Оставшуюся часть трубы Альтафи клал параллельно крыше и таким хитрым образом подобрался действительно к самому коньку. Затем он выложил очередное колено, и теперь труба торчала там, где ей и полагалось торчать: чуть пониже конька. Благо скат крыши заслонялся от взоров знакомых и соседей старым раскидистым тополем.
Вечером благодарная солдатка усадила Альтафи за шикарный стол; Альтафи, всхлипывая от усердия, съел целую гору картофельных золотистых кузикмяков[21], съел малость увядший, но все равно очень вкусный соленый огурец, откусывая довольно часто от огромного, в полспичечных коробка, куска сахара, часть которого спрятал все же «на потом», выпил самовар кипятку с морковной заваркой и с чистой совестью, с сытым брюхом вышел в обратную дорогу. В училище он попал уже затемно, потому как шагал не спеша, позвякивая, похрустывая в кармане заработанными деньгами, да и плечо ему оттягивали полмешка хорошего, хотя и не то чтоб отборного, картофеля. Нам даже показалось, будто стал он поздоровее, отъелся, а разговаривал теперь Альтафи исключительно свысока. Ребят, однако, всех угостил почти досыта печеной картошкой, не пожадничал.
В общем, сам Альтафи вернулся оттуда не мальчишкой, а крепеньким таким мужичком. Где там прежнее увлечение шашками, где горячие за ними споры; культурную игру шахматы — и ту Альтафи не признает: мол, все это детские забавы. Вот карты он себе отхватил германские — красота! Только, конечно, в училище курить, играть в карты и с девчонками знакомства заводить строго запрещено. Директор в самый первый день первого года обучения сказал:
— Расстояние между вами и девочками должно быть минимум один метр. Если кто это расстояние укоротит, дальнейшая судьба такого человека меня совершенно не интересует.
Пока вроде бы «укоротителей» среди нас не замечалось.

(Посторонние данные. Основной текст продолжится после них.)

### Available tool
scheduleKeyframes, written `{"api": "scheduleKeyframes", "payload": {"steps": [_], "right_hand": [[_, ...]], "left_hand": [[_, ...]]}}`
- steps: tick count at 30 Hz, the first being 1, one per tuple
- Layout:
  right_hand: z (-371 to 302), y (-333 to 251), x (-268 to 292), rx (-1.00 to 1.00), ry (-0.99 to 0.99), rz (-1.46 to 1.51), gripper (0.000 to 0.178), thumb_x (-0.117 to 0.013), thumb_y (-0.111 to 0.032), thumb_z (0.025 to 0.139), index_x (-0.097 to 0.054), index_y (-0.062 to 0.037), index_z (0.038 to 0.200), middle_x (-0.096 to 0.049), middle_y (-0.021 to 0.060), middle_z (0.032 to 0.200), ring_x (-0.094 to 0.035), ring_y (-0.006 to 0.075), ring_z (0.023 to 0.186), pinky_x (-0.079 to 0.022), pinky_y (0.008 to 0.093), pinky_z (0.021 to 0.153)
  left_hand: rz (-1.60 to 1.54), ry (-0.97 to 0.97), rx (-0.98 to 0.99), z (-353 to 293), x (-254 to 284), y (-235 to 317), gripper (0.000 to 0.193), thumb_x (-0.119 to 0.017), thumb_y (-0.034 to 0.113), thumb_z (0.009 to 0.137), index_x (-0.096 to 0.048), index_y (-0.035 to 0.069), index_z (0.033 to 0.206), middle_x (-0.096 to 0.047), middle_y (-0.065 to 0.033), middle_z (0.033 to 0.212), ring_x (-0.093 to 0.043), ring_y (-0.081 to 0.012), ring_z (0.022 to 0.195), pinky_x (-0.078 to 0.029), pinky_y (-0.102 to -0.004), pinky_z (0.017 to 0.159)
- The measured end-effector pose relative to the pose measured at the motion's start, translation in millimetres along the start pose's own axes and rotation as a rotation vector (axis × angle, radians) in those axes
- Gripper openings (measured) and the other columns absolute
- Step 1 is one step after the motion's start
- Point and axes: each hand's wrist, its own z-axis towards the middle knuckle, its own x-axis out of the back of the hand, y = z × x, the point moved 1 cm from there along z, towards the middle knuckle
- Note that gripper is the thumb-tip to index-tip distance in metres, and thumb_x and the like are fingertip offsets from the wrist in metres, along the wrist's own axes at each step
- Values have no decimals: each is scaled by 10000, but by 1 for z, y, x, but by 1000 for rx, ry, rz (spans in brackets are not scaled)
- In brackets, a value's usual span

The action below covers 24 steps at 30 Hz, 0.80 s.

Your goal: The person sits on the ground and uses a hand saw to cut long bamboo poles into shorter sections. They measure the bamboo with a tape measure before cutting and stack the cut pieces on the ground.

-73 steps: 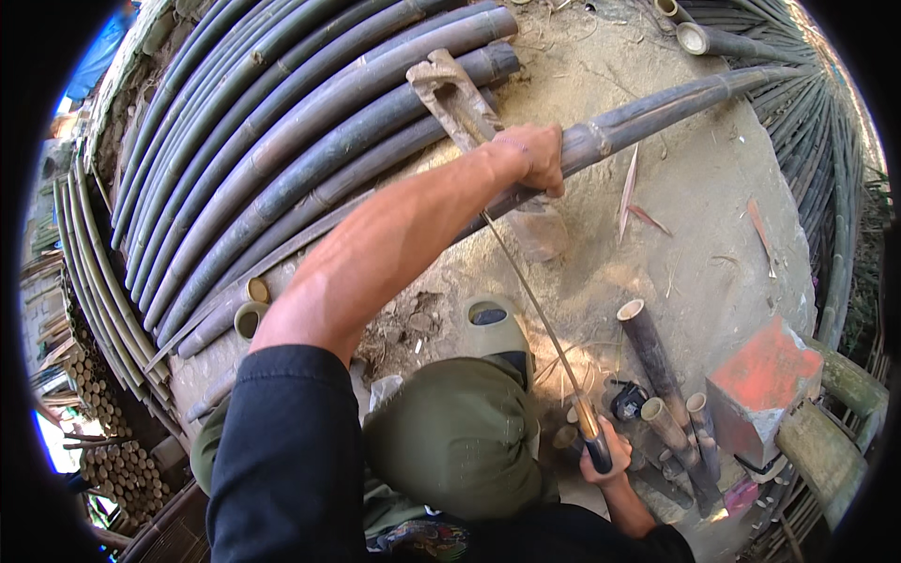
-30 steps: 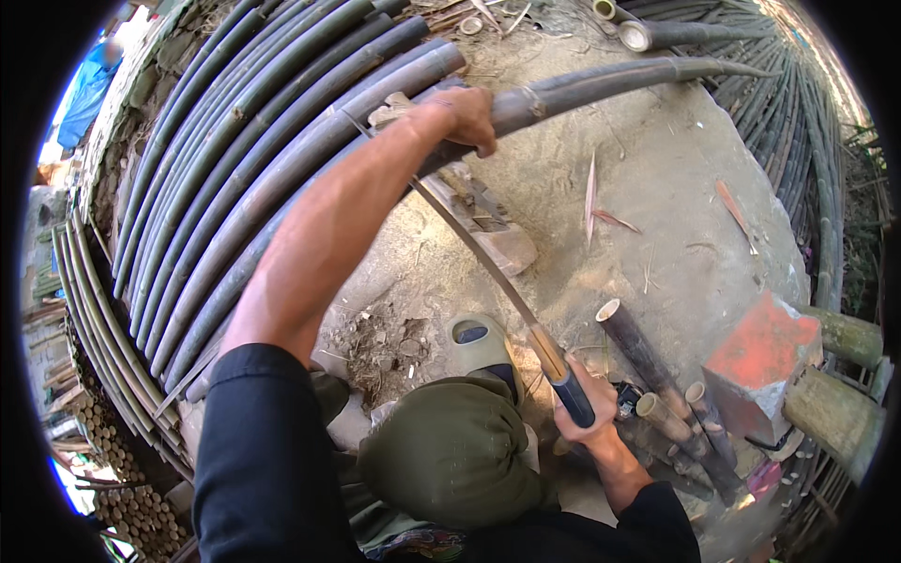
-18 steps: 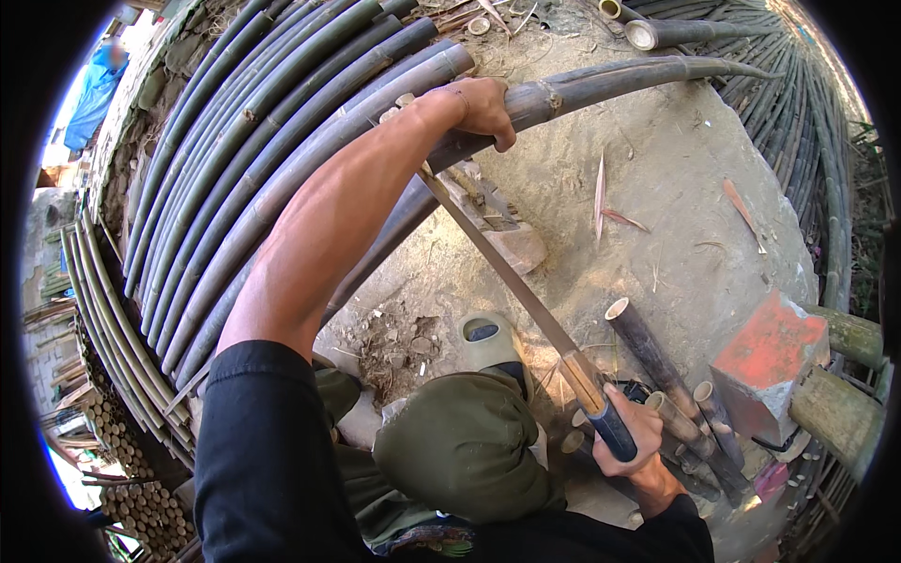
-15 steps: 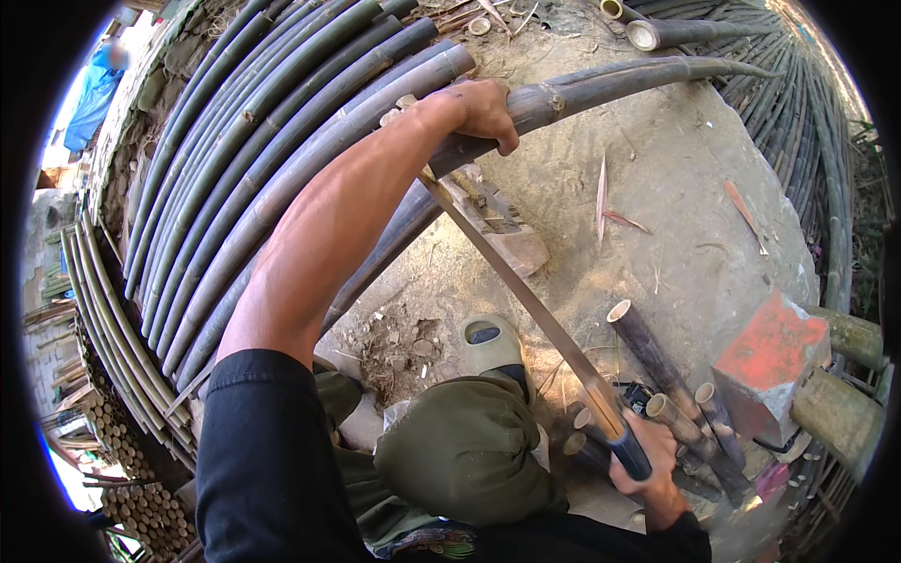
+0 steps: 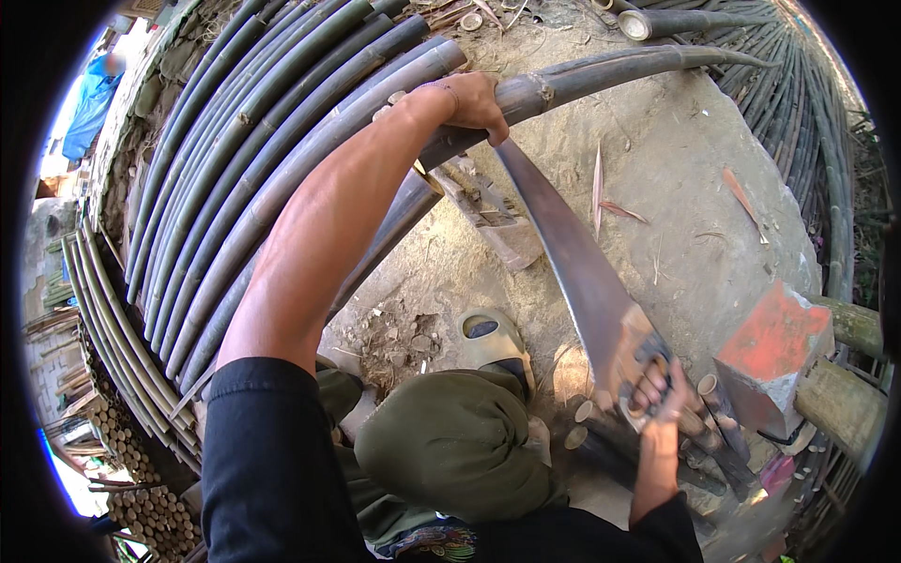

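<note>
My left hand (image 5: 477, 101) is wrapped over a long dark bamboo pole (image 5: 610, 83) that runs off to the upper right. In my right hand (image 5: 660, 392) is a handsaw (image 5: 587, 258), gripped by its handle, its broad blade slanting up and left. The saw's narrow tip reaches the pole's lower edge beside my left fingers. A pale cut face shows under my left wrist, next to a second dark bamboo length (image 5: 399, 230) that slopes down and left behind my forearm. Whether the two lengths still join is hidden by my arm. A wooden block (image 5: 507, 235) lies below the pole.
Several long bamboo poles (image 5: 282, 131) lie side by side at left. Short cut bamboo pieces (image 5: 718, 413) and a red-topped concrete block (image 5: 774, 324) stand at lower right. A bundle of thin stalks (image 5: 798, 131) fills the upper right. My clog (image 5: 496, 342) rests on the ground.
The saw has come away from the cut under my left wrist, swung right and turned so its broad side shows. My right hand has moved up and slightly right. My left hand shifted slightly left.
</note>
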Motion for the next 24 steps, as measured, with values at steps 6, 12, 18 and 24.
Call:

Правда, насчет курева директор тоже поначалу строгость проявлял. На втором, что ли, курсе сидел как-то один парень на ступеньках общежития, смолил папироску, а ночью это было, директор его и засек. Парень, однако, сам увидел директора, ну, сразу влетел в комнату и — нырк! — под одеяло. Директор нагрянул вслед за ним. В комнате, само собой, темно, и стал тогда директор выкликать того, кто курил, чтоб, значит, подошел к нему и повинился. Я, мол, знаю, кто только что курил на крылечке, пусть встанет и сейчас же подойдет ко мне. В комнате будто все вымерли. Даже дышать на время бросили.
Долго это продолжалось, нет ли, директор еще два раза свой призыв повторил. Никто к нему так и не вышел.
«Завтра, в восемь ноль-ноль не забудьте подойти к доске приказов и объявлений», — сказал отчетливо директор и вышел прочь.